However sceptical scientists may be about the ethics of using embryonic stem cells (ESCs) or about their therapeutic potential, few oppose the right of other researchers to do it. Even adult stem cell researchers tend to argue in favour of unrestricted freedom for scientific inquiry. So in the lead-up to a United Nations debate on cloning next month a blast from a respected Irish biotechnologist comes as a surprise. In an article in the Irish journal Studies, Dr Martin Clynes, the director of the National Institute for Cellular Biotechnology at Dublin City University, describes work with ESCs as "a most uncivilised and barbaric field of research" which violates fundamental human rights.
Dr Clynes first targets its scientific potential. "Few serious scientists with knowledge of the field really expect that human embryonic stem cell research will bring cures for human disease in the near future; perhaps it will, some day, but even for that, the evidence is fragmentary and there are significant safety issues, which receive little media attention. Other avenues of research, including use of adult stem cells, appear at least equally promising, although again miracle cures are, unfortunately, not just around the corner. In this situation, it makes sense to concentrate on equally (or more) promising research directions, which do not involve embryo destruction."

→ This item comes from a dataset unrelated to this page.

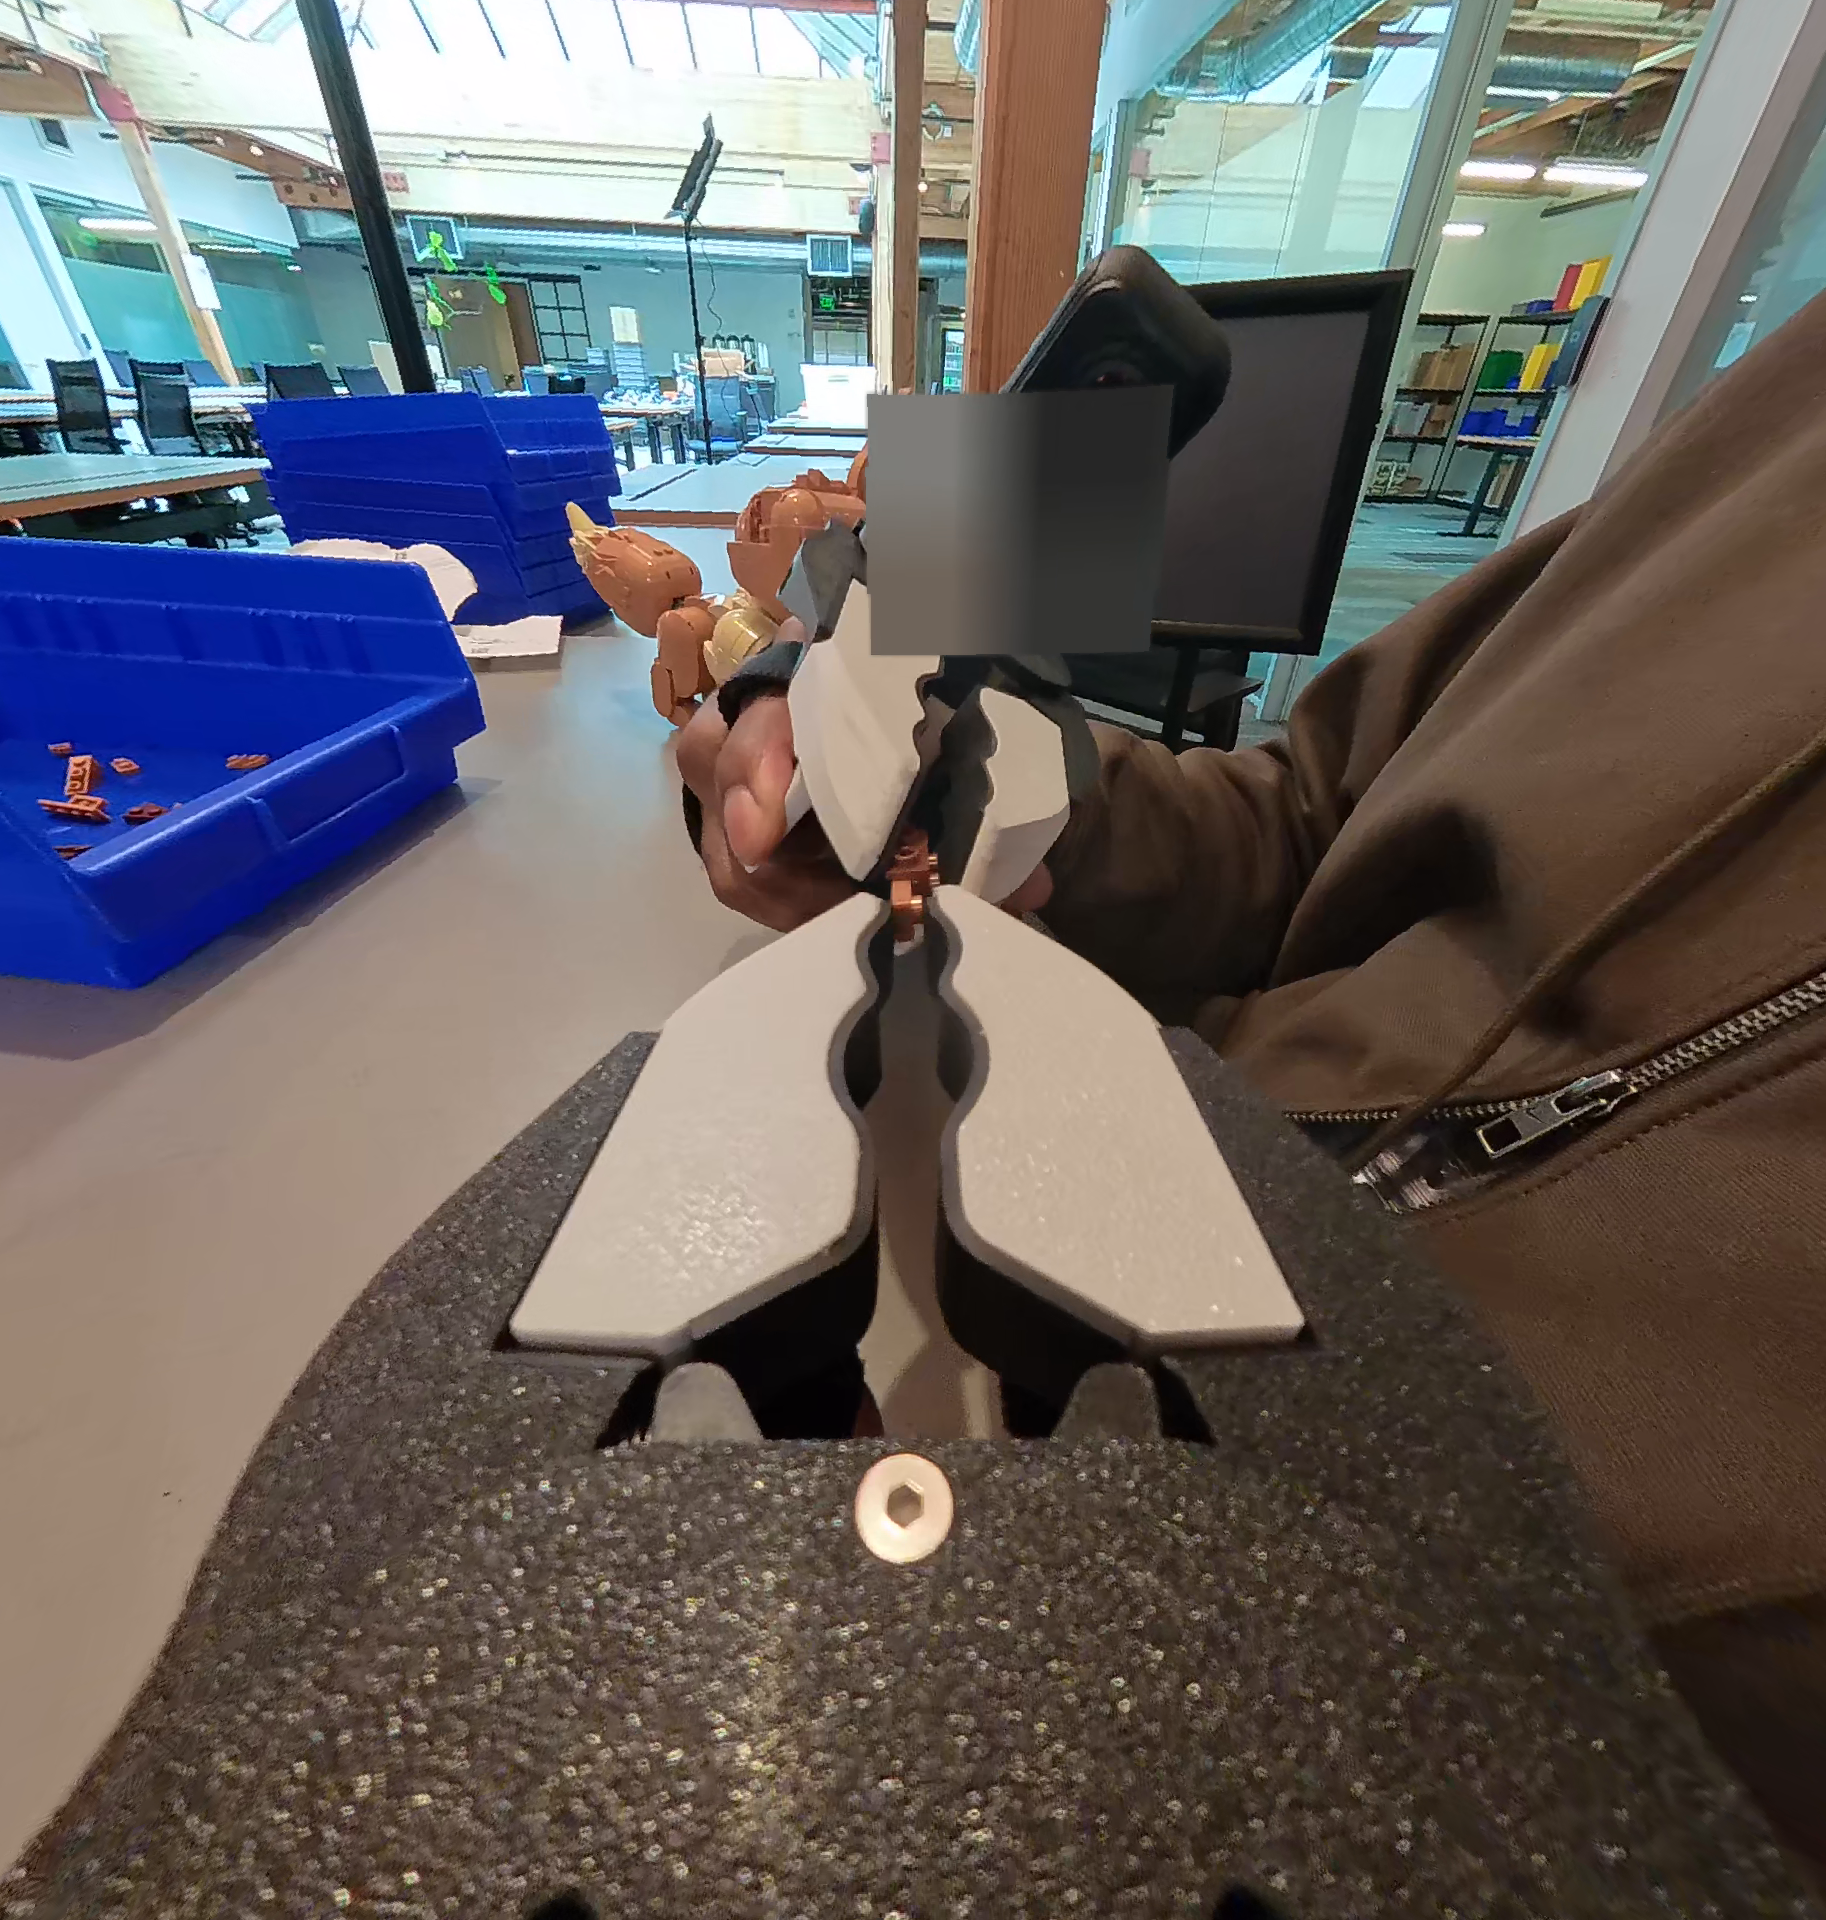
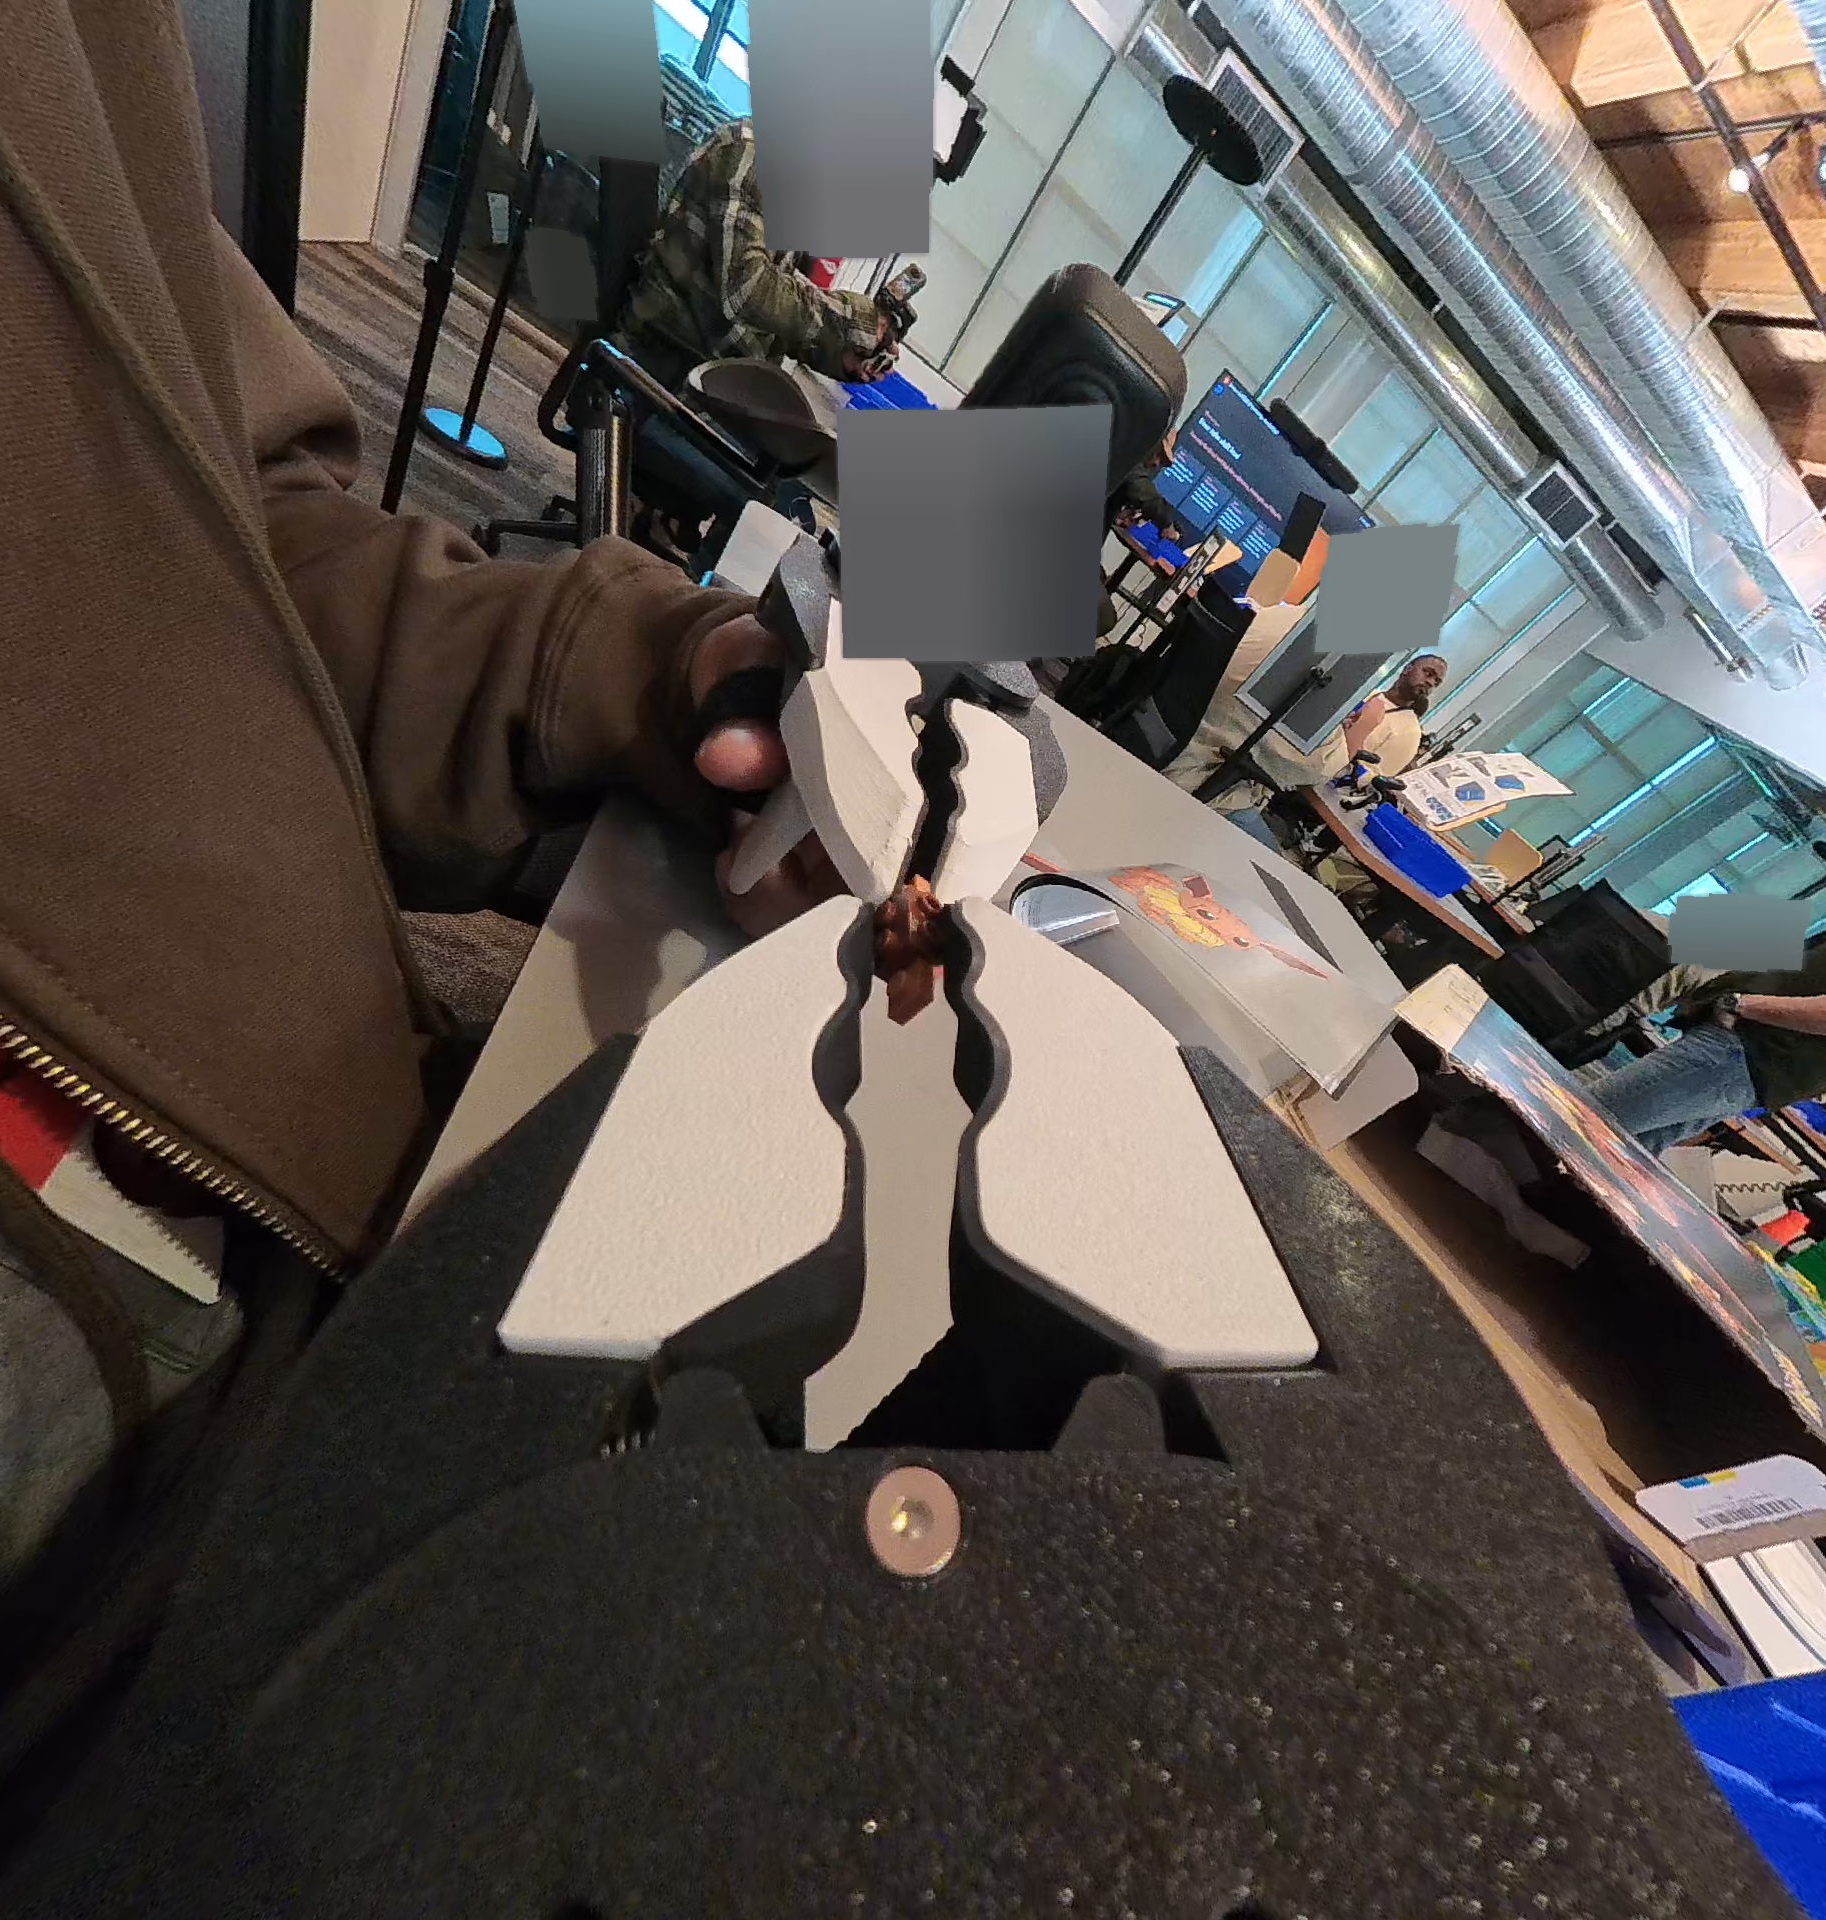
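Both my left claw (image 1: 910,914) and right claw (image 2: 907,940) seem clamped on tiny brown brick pieces (image 1: 911,881), which may slip and drop onto the worktop (image 1: 369,1039).

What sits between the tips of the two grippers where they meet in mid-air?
A small brown brick piece bridges them: left gripper and right gripper each pinch it from opposite ends. Both wrist views show this.

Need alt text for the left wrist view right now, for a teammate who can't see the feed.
The left gripper pinches a small brown brick piece tip to tip with the right gripper, which grips the same piece above a grey table. Behind are a blue bin of loose brown bricks and a brown brick figure.
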A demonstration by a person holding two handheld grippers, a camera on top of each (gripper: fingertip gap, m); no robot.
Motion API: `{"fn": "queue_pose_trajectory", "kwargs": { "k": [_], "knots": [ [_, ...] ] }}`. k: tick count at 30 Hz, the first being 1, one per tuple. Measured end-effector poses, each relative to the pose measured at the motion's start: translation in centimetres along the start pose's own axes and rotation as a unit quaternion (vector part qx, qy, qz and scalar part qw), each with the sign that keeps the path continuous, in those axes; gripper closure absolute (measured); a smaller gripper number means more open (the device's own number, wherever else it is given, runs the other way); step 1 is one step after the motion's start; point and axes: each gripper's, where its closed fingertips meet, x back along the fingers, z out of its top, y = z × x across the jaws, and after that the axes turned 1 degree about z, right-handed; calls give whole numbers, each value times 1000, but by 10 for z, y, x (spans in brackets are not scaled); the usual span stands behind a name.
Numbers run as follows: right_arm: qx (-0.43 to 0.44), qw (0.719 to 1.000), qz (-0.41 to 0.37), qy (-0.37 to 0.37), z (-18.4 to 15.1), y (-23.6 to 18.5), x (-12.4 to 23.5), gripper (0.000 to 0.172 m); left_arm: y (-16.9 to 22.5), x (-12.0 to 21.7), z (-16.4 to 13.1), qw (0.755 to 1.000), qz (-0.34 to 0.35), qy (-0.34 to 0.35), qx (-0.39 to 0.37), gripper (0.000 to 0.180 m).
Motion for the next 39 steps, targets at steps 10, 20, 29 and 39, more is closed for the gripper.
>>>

Perhaps inevitably in Ireland embryo research is regarded as a religious question, but Dr Clynes insists that it is basically a human rights issue. For someone without religious belief, he argues, the use and destruction of embryos is even more unethical. "If we do not have... faith [in an afterlife], then the destruction of individual human lives at this early stage is the complete termination of their existence and of any potential which they may have had -- surely the most terrible and most arrogant thing which could be inflicted on any group of our fellow humans."